Biological, Environmental, and Earth Sciences


We reported previously that mouse embryonic stem cells do not have a functional IFN-based antiviral mechanism. The current study extends our investigation to the inflammatory response in mouse embryonic stem cells and mouse embryonic stem cell–differentiated cells. We demonstrate that LPS, TNF-α, and viral infection, all of which induce robust inflammatory responses in naturally differentiated cells, failed to activate NF-κB, the key transcription factor that mediates inflammatory responses, and were unable to induce the expression of inflammatory genes in mouse embryonic stem cells. Similar results were obtained in human embryonic stem cells. In addition to the inactive state of NF-κB, the deficiency in the inflammatory response in mouse embryonic stem cells is also attributed to the lack of functional receptors for LPS and TNF-α. In vitro differentiation can trigger the development of the inflammatory response mechanism, as indicated by the transition of NF-κB from its inactive to active state.
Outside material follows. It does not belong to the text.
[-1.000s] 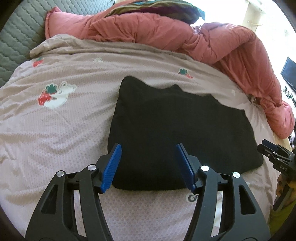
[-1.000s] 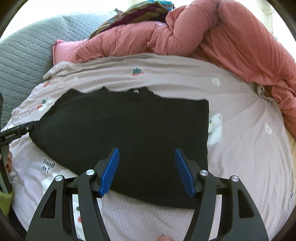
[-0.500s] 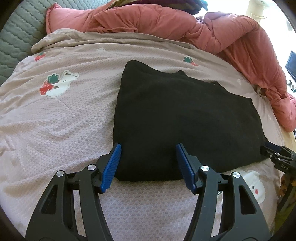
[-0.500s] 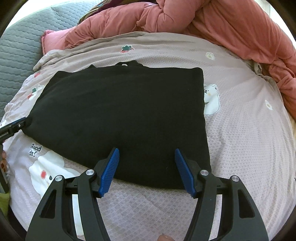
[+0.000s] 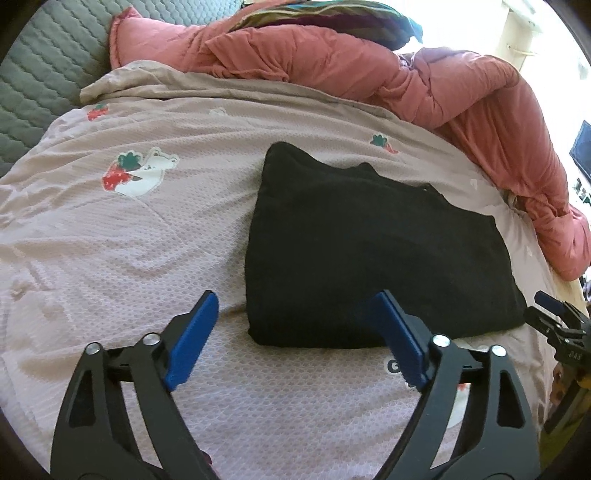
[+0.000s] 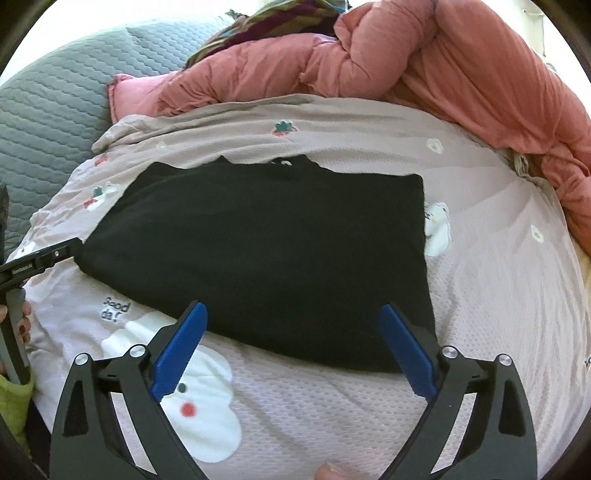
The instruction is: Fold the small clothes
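A black garment [image 5: 369, 251] lies folded into a rough rectangle on the pale pink bedsheet [image 5: 129, 240]; it also shows in the right wrist view [image 6: 266, 251]. My left gripper [image 5: 295, 332] is open and empty, just short of the garment's near left corner. My right gripper [image 6: 293, 343] is open and empty, at the garment's near right edge. The right gripper's tip [image 5: 554, 317] shows at the far right of the left wrist view, and the left gripper's tip [image 6: 40, 258] at the far left of the right wrist view.
A bunched salmon-pink duvet [image 5: 406, 81] runs along the back and right of the bed, with a striped cloth [image 6: 280, 22] on top. A grey quilted headboard [image 6: 48, 122] stands at the left. The sheet has bear and strawberry prints [image 5: 136, 173].
Both grippers have pulled back and lifted slightly from the garment. The left gripper has shifted left, so its fingers now straddle the garment's near left corner. Both stay open.
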A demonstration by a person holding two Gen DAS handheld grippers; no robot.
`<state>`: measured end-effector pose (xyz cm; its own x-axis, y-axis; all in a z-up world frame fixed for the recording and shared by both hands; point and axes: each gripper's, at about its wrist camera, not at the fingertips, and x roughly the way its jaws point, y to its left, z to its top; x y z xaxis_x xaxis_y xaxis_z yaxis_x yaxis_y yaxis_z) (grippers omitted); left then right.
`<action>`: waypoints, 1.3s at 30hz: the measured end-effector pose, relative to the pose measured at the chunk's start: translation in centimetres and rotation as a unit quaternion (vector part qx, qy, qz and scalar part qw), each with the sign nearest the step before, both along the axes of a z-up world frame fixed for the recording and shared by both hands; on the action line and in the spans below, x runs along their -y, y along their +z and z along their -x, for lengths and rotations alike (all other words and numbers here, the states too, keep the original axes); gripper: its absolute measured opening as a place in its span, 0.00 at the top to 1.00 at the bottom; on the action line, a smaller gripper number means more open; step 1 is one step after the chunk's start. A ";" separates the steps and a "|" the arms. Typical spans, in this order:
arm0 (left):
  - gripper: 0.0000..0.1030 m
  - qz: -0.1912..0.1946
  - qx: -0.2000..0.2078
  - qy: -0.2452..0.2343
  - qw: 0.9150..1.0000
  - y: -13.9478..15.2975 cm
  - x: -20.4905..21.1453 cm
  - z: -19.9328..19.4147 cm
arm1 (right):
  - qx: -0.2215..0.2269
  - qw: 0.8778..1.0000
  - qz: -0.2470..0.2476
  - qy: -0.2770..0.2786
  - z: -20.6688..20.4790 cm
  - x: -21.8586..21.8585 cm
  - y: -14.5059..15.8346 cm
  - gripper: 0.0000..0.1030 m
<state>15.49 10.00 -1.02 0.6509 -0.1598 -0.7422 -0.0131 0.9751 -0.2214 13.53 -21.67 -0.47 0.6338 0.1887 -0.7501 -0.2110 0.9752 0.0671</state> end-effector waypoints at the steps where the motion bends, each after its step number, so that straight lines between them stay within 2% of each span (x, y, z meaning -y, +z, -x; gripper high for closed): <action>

However, a limited response to TNF-α and viral infection, but not to LPS, was observed in mouse embryonic stem cell–differentiated fibroblasts. We conclude that the inflammatory response mechanism is not active in mouse embryonic stem cells, and in vitro differentiation promotes only partial development of this mechanism. Together with our previous studies, the findings described in this article demonstrate that embryonic stem cells are fundamentally different from differentiated somatic cells in their innate immunity, which may have important implications in developmental biology, immunology, and embryonic stem cell–based regenerative medicine.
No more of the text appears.